Tropical Disturbances to watch in the Atlantic… just in case
There are three disturbances in the Atlantic plus Hurricane Enrique in the Pacific to watch today. The conditions across the Atlantic are not really conducive for development, but a tropical depression out of one or more of the systems can’t be ruled out.
Tropical Disturbance #1: This small area of disturbed weather was born out of an upper-level disturbance with which it is still entangled. As it moves across the Gulf Stream later today and tomorrow, it has a little window of time to develop an organized circulation and be designated a tropical depression or tropical storm by the National Hurricane Center.
The upper-level winds do not appear supportive, and there is dry air in the area, so the odds are low, but residents along the Georgia and Carolina coasts should watch for developments. It does not appear that it could get very strong even if it does develop. The system should be inland by tomorrow night.
Tropical Disturbance #2: This large disturbance is the one we’ve been following since it came off Africa last week.
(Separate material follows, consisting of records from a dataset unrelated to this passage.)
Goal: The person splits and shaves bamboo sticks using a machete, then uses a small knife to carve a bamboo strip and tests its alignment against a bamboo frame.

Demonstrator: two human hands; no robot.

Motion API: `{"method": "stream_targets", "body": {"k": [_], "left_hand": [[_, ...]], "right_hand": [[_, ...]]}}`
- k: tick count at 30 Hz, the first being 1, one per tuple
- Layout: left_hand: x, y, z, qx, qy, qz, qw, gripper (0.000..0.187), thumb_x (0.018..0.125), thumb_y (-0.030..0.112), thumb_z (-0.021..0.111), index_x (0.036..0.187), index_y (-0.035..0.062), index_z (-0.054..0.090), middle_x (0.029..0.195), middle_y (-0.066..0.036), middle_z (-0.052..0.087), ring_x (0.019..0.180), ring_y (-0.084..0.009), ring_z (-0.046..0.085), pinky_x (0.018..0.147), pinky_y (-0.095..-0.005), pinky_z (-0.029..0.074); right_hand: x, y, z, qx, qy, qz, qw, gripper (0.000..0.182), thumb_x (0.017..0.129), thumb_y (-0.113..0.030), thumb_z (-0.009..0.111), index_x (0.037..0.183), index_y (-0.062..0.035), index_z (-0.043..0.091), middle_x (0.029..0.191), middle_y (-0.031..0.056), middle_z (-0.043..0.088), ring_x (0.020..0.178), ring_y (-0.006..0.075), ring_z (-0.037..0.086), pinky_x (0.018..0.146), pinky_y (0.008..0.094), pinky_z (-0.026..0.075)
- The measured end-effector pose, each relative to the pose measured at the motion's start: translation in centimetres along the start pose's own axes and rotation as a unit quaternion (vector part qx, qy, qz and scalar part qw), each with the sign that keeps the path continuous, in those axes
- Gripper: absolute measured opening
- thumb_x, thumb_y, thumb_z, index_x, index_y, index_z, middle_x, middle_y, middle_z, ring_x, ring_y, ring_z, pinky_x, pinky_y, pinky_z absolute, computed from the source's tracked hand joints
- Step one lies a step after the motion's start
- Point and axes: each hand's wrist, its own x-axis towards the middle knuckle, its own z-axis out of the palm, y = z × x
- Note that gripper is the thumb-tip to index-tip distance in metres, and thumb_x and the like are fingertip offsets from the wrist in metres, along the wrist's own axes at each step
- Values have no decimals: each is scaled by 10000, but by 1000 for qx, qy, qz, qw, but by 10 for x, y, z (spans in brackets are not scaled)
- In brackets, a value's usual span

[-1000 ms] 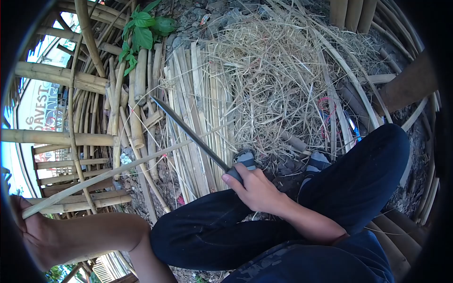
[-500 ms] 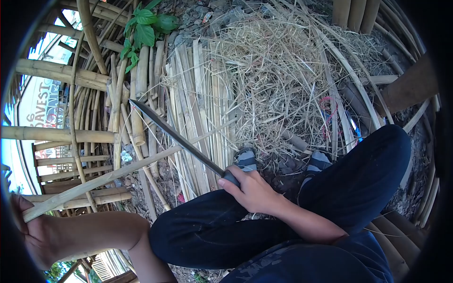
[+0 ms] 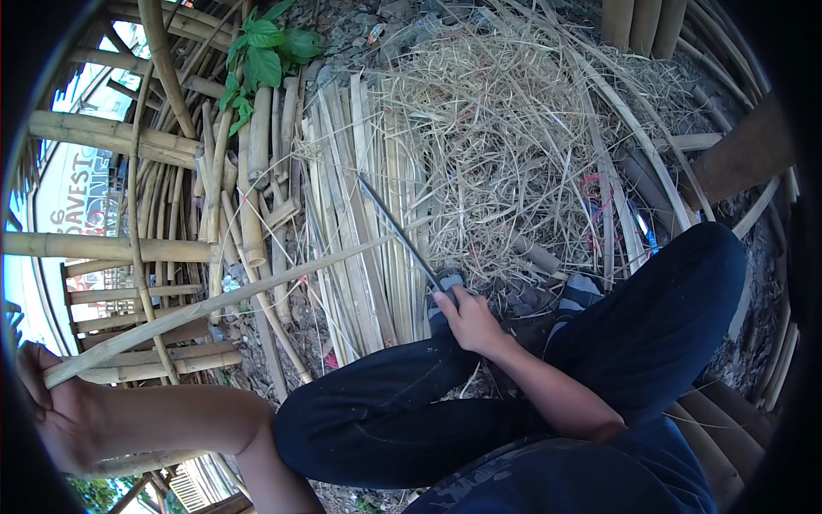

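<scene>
At the lower left, my left hand [image 3: 53, 403] is wrapped round the near end of a long split bamboo strip [image 3: 223, 298]. The strip slants up to the right, over a row of pale bamboo strips [image 3: 330, 171] lying on the ground. My right hand [image 3: 469, 321] grips the handle of a long-bladed knife [image 3: 398, 230] near my bent knee. Its blade points up and to the left, and crosses near the strip's far end.
Bamboo shavings [image 3: 505, 128] are heaped beyond my feet. A bamboo frame [image 3: 111, 137] stands at the left, with a green plant [image 3: 261, 51] beside it. At the right is a brown post or limb [image 3: 745, 158], unclear which.
My right hand has moved right and slightly up with the knife, and the blade has swung to a steeper angle near the strip's far end. My left hand still holds the strip.
</scene>
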Motion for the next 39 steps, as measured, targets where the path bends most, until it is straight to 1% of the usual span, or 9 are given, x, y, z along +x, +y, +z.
{"method": "stream_targets", "body": {"k": [5,9,12,15,18,23,26,31,39], "left_hand": [[3,-11,9,9,51,-14,999,252,935,146,349,715,35,402,524,-14,294,374,-92,230,395,-237,224],[6,-13,8,42,-4,-15,999,248,917,133,406,679,63,401,524,-7,298,370,-94,242,394,-234,229],[11,-8,-7,56,26,-13,998,257,894,127,460,649,79,405,529,-9,303,377,-96,245,403,-237,238],[13,1,-26,29,70,-125,989,274,841,161,484,594,114,375,530,8,302,410,-103,281,443,-238,258],[11,-14,-11,26,37,-41,998,259,895,130,485,652,62,428,546,-21,336,391,-104,252,452,-267,309],[1,-52,45,-26,113,-21,993,439,1074,395,297,776,102,433,564,33,312,398,-81,247,286,-205,221],[1,-46,48,-30,124,-30,991,441,1066,418,321,765,109,414,555,39,304,395,-82,224,287,-203,212],[7,-52,53,-30,153,-22,988,430,1068,406,318,756,121,398,551,43,304,391,-77,226,286,-202,213],[7,-54,49,-54,153,-34,986,432,1067,405,321,733,138,383,538,53,304,379,-75,225,278,-208,225]], "right_hand": [[7,10,5,-64,80,2,995,489,991,-451,503,1153,9,545,803,315,636,882,503,631,793,523,505],[-16,-21,-13,-1,-66,-74,995,519,998,-478,461,1215,-13,532,814,318,633,893,500,634,811,521,496],[-3,24,4,-49,37,43,997,515,1006,-474,441,1213,-14,542,863,314,649,925,502,629,856,521,496],[-1,16,-17,-77,3,101,992,531,1006,-481,439,1220,-3,527,929,342,642,962,496,624,873,521,492],[-21,-9,-23,-36,-29,71,996,525,1009,-486,437,1146,10,540,947,354,613,1072,526,546,949,521,428],[-28,10,-25,-27,-70,72,995,533,1013,-469,427,1187,27,518,964,364,629,980,528,604,883,542,474],[-18,31,-22,-116,34,88,989,562,1016,-472,417,1174,56,529,842,353,639,903,538,625,855,563,481],[-48,-11,-37,-74,-62,96,991,564,1014,-496,418,1123,45,533,874,336,630,921,538,590,883,534,466],[-42,13,-28,-104,26,100,989,588,1017,-471,414,1160,86,533,893,355,639,944,547,605,876,551,485]]}}
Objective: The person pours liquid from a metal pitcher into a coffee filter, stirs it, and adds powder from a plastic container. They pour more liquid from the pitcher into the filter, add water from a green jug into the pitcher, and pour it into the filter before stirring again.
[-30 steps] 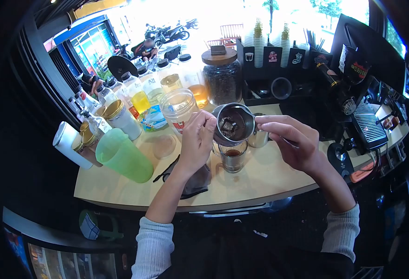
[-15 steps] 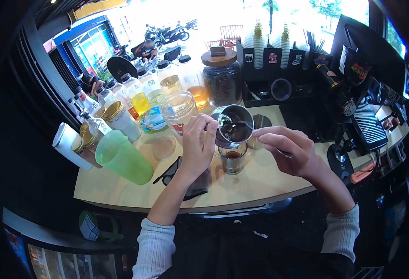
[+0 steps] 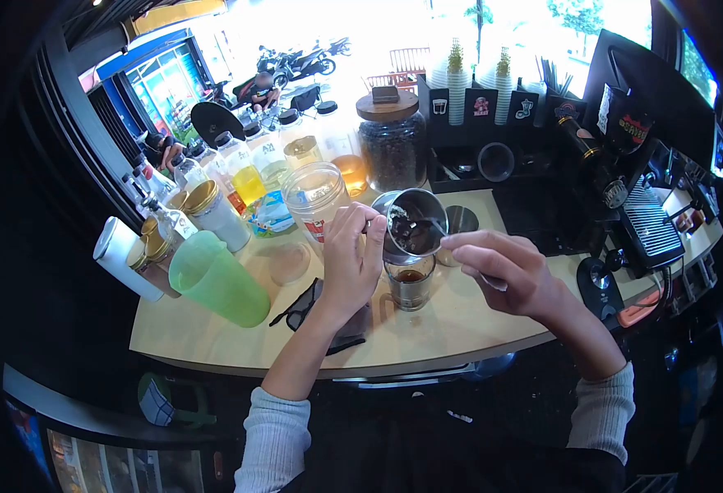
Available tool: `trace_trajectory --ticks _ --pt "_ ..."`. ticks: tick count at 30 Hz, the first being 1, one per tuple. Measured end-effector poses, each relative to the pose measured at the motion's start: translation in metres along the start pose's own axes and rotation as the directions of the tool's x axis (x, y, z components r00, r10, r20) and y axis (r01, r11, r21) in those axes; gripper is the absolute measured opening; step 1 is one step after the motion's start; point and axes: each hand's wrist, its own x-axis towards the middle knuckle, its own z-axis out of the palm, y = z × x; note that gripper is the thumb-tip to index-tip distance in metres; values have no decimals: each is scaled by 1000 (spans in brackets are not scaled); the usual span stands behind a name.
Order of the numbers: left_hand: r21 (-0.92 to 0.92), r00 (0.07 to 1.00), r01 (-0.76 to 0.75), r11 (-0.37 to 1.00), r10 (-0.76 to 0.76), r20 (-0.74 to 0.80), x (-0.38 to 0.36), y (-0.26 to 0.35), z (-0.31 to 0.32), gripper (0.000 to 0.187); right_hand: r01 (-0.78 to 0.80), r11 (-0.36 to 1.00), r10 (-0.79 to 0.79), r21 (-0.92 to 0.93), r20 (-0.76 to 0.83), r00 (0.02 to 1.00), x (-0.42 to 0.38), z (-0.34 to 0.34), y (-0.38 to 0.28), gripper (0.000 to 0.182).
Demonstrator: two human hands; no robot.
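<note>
My left hand [image 3: 355,251] is closed on a metal cup [image 3: 389,234], holding it at its left side. The cup is tilted so that its mouth faces me, with dark liquid and some pale bits inside. At the cup's right rim my right hand [image 3: 505,267] is closed in a pinch on a thin spoon [image 3: 441,231], mostly hidden by the fingers and the cup. Directly below the cup, a small clear glass [image 3: 411,292] of brown liquid stands on the counter [image 3: 460,329]. A dark cloth [image 3: 346,333] lies beneath my left forearm.
A clear open jar [image 3: 312,193] stands just behind my left hand. Further left are a green tumbler [image 3: 217,279] and several bottles. A wooden-lidded jar of dark beans [image 3: 392,148] is behind the cup. An espresso machine [image 3: 653,218] stands at right.
My right hand has shifted slightly left, closer to the cup's rim. The spoon inside the cup has moved, and less of it shows. My left hand keeps its grip.
</note>
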Motion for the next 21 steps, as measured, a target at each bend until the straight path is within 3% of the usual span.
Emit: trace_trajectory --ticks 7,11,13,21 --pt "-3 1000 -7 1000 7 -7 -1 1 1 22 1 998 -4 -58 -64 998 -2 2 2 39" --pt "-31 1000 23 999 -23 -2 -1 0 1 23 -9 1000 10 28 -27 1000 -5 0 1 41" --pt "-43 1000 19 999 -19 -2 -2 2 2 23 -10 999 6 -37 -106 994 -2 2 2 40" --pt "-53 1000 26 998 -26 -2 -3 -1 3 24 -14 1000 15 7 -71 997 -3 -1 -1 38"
It’s been crawling across the far eastern Atlantic, but is now going to pick up speed as it heads in the direction of the Caribbean islands.
The disturbance is plowing into dense Saharan Dust, which has rotated into the circulation. This combined with coolish ocean waters provide a somewhat hostile environment for organization and intensification, so any developments are expected to be slow, if they occur at all.
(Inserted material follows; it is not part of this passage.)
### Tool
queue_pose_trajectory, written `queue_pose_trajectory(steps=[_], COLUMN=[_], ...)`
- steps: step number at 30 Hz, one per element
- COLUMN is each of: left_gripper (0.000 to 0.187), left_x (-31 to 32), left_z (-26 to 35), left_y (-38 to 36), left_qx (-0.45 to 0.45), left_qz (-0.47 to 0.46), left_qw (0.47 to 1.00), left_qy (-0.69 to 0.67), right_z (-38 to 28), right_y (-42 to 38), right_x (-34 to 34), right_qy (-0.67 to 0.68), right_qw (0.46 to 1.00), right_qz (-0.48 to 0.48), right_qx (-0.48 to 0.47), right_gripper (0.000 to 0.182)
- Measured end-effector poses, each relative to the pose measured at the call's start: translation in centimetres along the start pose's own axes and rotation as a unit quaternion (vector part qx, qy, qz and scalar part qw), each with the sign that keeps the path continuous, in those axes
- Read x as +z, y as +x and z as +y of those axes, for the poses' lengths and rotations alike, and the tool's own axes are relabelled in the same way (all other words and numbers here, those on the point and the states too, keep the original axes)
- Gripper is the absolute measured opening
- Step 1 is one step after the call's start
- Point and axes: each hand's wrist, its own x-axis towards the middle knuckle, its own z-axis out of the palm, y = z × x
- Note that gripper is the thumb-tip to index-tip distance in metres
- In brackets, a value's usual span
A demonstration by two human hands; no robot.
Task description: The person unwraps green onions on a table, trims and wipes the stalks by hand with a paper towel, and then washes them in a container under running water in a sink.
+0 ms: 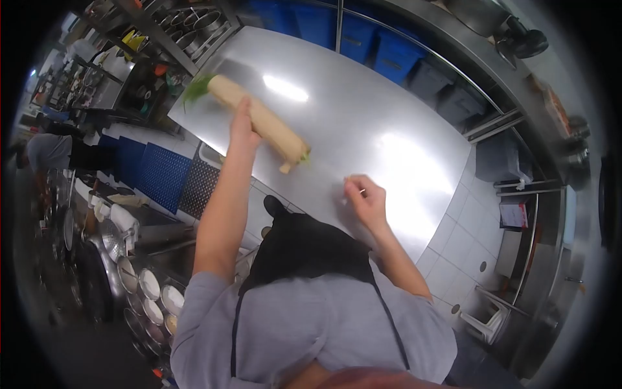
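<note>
The person in the grey top and black apron (pixel 304 249) has a long tan roll (pixel 256 117) in the left hand (pixel 243 126), up over the left part of the steel counter (pixel 337 129). From where I stand, the wrapping looks mostly done: the tan layer goes right round the greens as a fairly even tube. What I'd call unfinished is the ends, where feathery green leaves (pixel 196 89) spill out of the far one and a bit of paler green (pixel 305 157) pokes from the near one, beside a small tan piece jutting out (pixel 285 168). I can't tell whether anything fastens it.

The left thumb lies along the roll's side, with the other fingers hidden behind or beneath, so the grip seems to wrap round it. The right hand (pixel 368 201) is apart from the roll, by the counter's near edge, fingers curled in toward the thumb; whether it pinches anything small, I can't say.

The tan covering looks matt and papery, though blur hides its grain, and it seems stiff enough to keep its shape. Against it, the counter is smooth brushed metal, throwing back white glare
</note>
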Motion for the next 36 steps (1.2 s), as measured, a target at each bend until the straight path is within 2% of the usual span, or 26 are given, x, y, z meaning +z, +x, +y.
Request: queue_pose_trajectory(steps=[1, 2, 8, 9, 11, 12, 15, 18, 21, 25, 29, 32, 35, 36], left_gripper=[0.04, 0.04, 0.037, 0.037, 0.036, 0.037, 0.037, 0.034, 0.034, 0.037, 0.043, 0.046, 0.047, 0.047], left_x=[-0.5, -1.0, 0.1, 0.1, 0.6, 0.8, 0.7, 0.5, 0.8, 1.9, 1.0, 0.0, -2.3, -2.9], left_z=[-1.0, -2.1, -8.5, -9.0, -8.9, -8.7, -6.8, -4.3, -1.4, 3.0, 6.7, 8.2, 8.7, 8.7], left_y=[0.0, -0.1, -2.8, -2.9, -3.6, -4.1, -4.5, -4.8, -4.6, -4.8, -4.1, -2.5, 0.8, 1.8], left_qx=[-0.011, -0.024, -0.026, -0.024, -0.028, -0.031, -0.018, 0.005, -0.017, -0.034, -0.023, -0.031, 0.014, 0.04], left_qz=[-0.017, -0.036, -0.105, -0.11, -0.109, -0.107, -0.09, -0.107, -0.158, -0.185, -0.152, -0.149, -0.137, -0.115], left_qw=[0.999, 0.997, 0.961, 0.953, 0.96, 0.964, 0.96, 0.962, 0.956, 0.953, 0.955, 0.94, 0.906, 0.879], left_qy=[0.032, 0.062, 0.256, 0.283, 0.255, 0.24, 0.266, 0.251, 0.245, 0.237, 0.255, 0.306, 0.4, 0.462], right_z=[0.1, -0.1, -2.3, -1.6, 0.3, 0.2, 0.1, 0.2, -0.1, -0.4, 0.2, -1.2, -0.8, -0.4], right_y=[0.8, 1.7, 5.4, 5.9, 6.7, 6.7, 7.1, 7.2, 7.4, 8.5, 9.5, 9.6, 10.0, 10.1], right_x=[-0.1, -0.5, 2.5, 3.4, 5.0, 5.3, 4.7, 3.9, 3.7, 3.0, 2.7, 3.1, 2.7, 2.0], right_qy=[0.036, 0.006, -0.085, -0.103, -0.142, -0.177, -0.241, -0.23, -0.231, -0.277, -0.275, -0.291, -0.294, -0.285], right_qw=[0.998, 0.999, 0.994, 0.99, 0.976, 0.976, 0.965, 0.968, 0.964, 0.954, 0.956, 0.953, 0.953, 0.956], right_qz=[0.016, -0.002, -0.058, -0.048, -0.031, -0.024, 0.018, 0.059, 0.062, 0.079, 0.086, 0.075, 0.07, 0.069], right_qx=[0.044, 0.033, -0.036, -0.078, -0.163, -0.126, -0.099, -0.082, -0.113, -0.084, -0.049, -0.038, -0.015, 0.003], right_gripper=[0.022, 0.031, 0.046, 0.048, 0.052, 0.051, 0.049, 0.051, 0.052, 0.052, 0.054, 0.054, 0.053, 0.054])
The National Hurricane Center is still giving the system a low chance of development over the next 5 days as it heads toward the Caribbean.
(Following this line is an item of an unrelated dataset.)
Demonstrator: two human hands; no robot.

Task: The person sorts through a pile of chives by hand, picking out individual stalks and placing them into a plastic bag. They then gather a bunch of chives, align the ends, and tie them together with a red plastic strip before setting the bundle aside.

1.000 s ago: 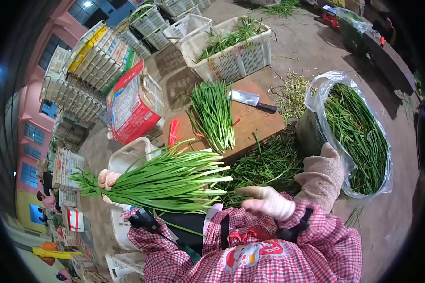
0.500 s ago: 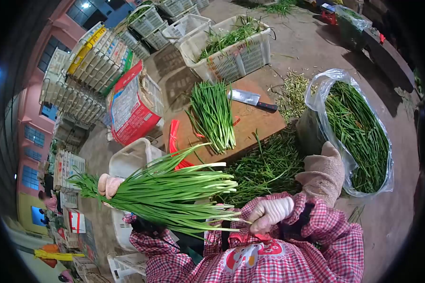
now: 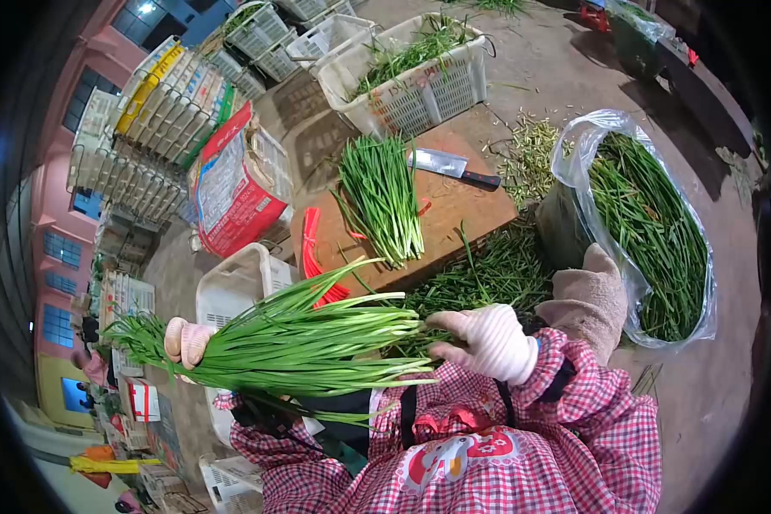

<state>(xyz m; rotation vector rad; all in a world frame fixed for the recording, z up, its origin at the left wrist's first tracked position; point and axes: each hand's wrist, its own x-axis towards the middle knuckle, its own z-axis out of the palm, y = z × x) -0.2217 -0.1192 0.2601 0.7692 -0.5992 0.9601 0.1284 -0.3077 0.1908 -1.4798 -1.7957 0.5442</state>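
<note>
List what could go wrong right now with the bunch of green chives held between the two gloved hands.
The chive bunch is gripped only near its leafy end by the left hand, while the right hand just touches the white stem ends with open fingers, so loose stalks may slide out. A few stalks already droop toward the checked apron. The cleaver lies bare on the wooden board, a hazard when reaching there.

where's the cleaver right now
The cleaver lies flat at the far edge of the wooden cutting board, just right of the loose pile of chives and in front of the white crate.
</note>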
Note that the yellow area on the Potential Development Areas map is not a cone in the traditional sense, even though it kind of looks like it. The idea is that the system is most likely to develop somewhere in that area, if it develops at all over the next 5 days. On the current schedule, it will arrive at the islands around Wednesday.
The somewhat hostile conditions should keep it from getting very strong very quickly, even if it can gain some organization.
Tropical Disturbance #3 is just coming off Africa. Nothing is organized yet, but the long-range computer forecast models show it trekking across the tropical Atlantic over the next week. It’s going to encounter the somewhat cool ocean-water temperatures in the east Atlantic, of course. But Disturbance #2 might clear out a bit of the dust. We’ll see. Nothing has developed yet.
In the Pacific, Hurricane Enrique is tracking north just offshore of the central Mexican coast. The worst of the weather is forecast to avoid land, but fringe effects including gusty winds and potential mudslides could affect the coastline, including near the Puerta Vallarta area, over the next day or two.